RÉVÉREND PÈRE P. J. DE SMET.




I


Université de Saint-Louis, 1er juin 1849.
Messieurs,

Une courte visite que j’avais faite à quelques tribus de Sioux, dans le Haut-Missouri, lors de mon retour des montagnes Rocheuses, m’avait laissé un vif désir de revoir ces pauvres Indiens ; je voulais juger plus sûrement de leurs dispositions et des espérances que pourrait faire concevoir une Mission au milieu d’eux. C’est dans le courant de l’été de l’année dernière, que mes supérieurs m’ont accordé cette douce satisfaction.

Pour me rendre parmi ces peuplades, il me fallut remonter le Missouri en bateau à vapeur jusqu’à Belle-Vue, village situé sur le territoire des Ottoes, à la distance de six cent dix milles de Saint-Louis, et ensuite continuer ma course à cheval à travers des plaines immenses, pendant environ vingt-cinq jours. Un voyage dans les belles plaines du grand désert américain, et surtout dans le voisinage de cette magnifique rivière qui descend par d’innombrables torrents des monts Rocheux, offre sans doute beaucoup de charme et pourrait prêter à des descriptions pleines d’intérêt  ; mais c’est une matière dans laquelle j’ai eu des devanciers  ; ce serait, de plus, donner aux lettres que j’ai l’honneur de vous adresser une extension que je ne puis et n’ose me permettre. Je me bornerai à vous transcrire l’aperçu général qu’en a tracé M. Nicollet. J’ai pu apprécier par moi-même l’exactitude et la fidélité du tableau.

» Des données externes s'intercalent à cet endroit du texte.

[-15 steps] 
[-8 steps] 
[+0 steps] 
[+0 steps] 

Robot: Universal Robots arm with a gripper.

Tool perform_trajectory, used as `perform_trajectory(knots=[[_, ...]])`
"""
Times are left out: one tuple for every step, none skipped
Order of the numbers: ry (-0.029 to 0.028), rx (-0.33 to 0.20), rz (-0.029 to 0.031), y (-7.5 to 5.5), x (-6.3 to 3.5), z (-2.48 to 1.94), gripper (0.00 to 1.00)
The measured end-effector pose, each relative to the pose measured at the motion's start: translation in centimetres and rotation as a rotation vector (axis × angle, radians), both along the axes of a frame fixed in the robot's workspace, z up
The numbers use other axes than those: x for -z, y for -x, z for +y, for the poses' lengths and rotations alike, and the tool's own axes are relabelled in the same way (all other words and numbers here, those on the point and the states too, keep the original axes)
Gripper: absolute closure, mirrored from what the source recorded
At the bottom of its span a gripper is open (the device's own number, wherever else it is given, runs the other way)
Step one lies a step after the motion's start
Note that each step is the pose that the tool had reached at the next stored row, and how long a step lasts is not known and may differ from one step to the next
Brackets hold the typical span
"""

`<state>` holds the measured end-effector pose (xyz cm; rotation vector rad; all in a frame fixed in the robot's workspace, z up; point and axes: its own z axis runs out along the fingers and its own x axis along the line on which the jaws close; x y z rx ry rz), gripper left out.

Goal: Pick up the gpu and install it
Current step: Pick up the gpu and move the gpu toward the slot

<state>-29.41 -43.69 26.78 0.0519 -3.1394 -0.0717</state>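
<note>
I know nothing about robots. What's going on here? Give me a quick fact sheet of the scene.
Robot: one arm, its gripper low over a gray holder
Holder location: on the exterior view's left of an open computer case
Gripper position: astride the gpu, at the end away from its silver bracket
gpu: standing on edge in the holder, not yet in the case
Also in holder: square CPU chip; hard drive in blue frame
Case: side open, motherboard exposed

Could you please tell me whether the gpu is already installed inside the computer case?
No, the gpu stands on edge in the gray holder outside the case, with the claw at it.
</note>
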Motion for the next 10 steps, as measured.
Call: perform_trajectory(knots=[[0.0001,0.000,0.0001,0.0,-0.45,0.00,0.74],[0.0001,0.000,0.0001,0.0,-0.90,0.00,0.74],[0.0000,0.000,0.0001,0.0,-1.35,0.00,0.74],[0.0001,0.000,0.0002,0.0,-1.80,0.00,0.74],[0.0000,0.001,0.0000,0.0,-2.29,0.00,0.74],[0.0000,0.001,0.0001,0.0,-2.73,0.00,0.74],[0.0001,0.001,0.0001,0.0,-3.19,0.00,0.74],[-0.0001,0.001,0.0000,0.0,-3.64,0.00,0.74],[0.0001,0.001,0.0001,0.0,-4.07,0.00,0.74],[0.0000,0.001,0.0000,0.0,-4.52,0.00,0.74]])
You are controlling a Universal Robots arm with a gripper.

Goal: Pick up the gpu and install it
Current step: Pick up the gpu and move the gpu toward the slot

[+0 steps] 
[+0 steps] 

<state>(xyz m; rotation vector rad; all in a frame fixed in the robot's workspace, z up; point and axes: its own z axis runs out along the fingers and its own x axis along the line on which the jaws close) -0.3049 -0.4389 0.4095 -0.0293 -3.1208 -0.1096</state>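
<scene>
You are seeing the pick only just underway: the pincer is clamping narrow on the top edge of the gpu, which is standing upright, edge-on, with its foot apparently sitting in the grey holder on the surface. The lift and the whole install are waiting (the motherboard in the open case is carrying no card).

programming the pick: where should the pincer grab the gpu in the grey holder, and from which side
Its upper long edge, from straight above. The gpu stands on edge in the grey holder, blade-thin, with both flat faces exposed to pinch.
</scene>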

«  Jetez un regard sur la vaste étendue d’une plaine, dominez une à une ses ondulations, et porté, comme d’une vague à l’autre, de la vallée sur le coteau, arrivez enfin à l’interminable prairie qui se déroule sous vos yeux, les heures, les jours et les semaines se succéderont, et toujours des émotions pleines de charme et de variété captiveront votre esprit, le spectacle d’inépuisables richesses et de nouvelles beautés fascinera vos regards. Il est sans doute des instants où les ardeurs d’un soleil de feu, et la dure privation d’une eau limpide et propre à étancher la soif qui vous dévore, viennent vous rappeler que les jouissances les plus pures ont aussi leurs épines  ; mais ces épreuves sont rares et de courte durée. La brise rafraîchit presque constamment ces vastes plaines, dont le sol est d’une configuration telle, qu’il rend impossibles les surprises de l’ennemi le plus rusé. La route est un champ de verdure, parsemé de fleurs odoriférantes dont le brillant éclat n’a pour témoin que l’azur du firmament. C’est surtout en été que l’aspect des déserts respire la gaieté, la grâce et la vie, et s’il est un moment où ils doivent attirer toutes les sympathies du voyageur, c’est lorsque l’Indien, à la poursuite du chevreuil et du buffle, anime cette immense solitude de sa présence et de ses mouvements. J’ai pitié de l’homme dont l’âme n’est point émue à l’aspect ravissant d’une magnifique nature.  »

Ce fut à Belle-Vue, à neuf milles au delà du Nebraska, où Rivière Plate, que commença mon voyage par terre  ; de là à l’embouchure du Niobrarah, ou l’Eau qui court, pendant dix jours de marche, nous ne rencontrâmes aucun Indien, et ne découvrîmes pas le moindre vestige d’habitation. Mais çà et là se distinguaient quelques monticules artificiels, élevés par la main de l’homme  ; quelques monceaux de pierres entassées irrégulièrement, et des tombeaux qui contenaient les restes mortels de quelques sauvages, soigneusement enveloppés dans des peaux de buffle  ; parfois un poteau solitaire qui marquait l’endroit où quelque brave avait succombé sur le champ de bataille, où reposait peut-être quelque vieux Nestor du désert. Ces monuments, quoique sans inscription pour raconter de hauts faits ou transmettre des noms à la postérité, sont le tribut d’un cœur affectueux, le témoignage muet du respect que l’Indien porte à la mémoire d’un père ou d’un ami, et du prix qu’il attache à la gloire de ses ancêtres. Quelques troupeaux de buffles, de nombreuses bandes de cerfs, des chevreuils de différentes espèces que notre approche mettait en fuite, furent les seules distractions aux fatigues du voyage.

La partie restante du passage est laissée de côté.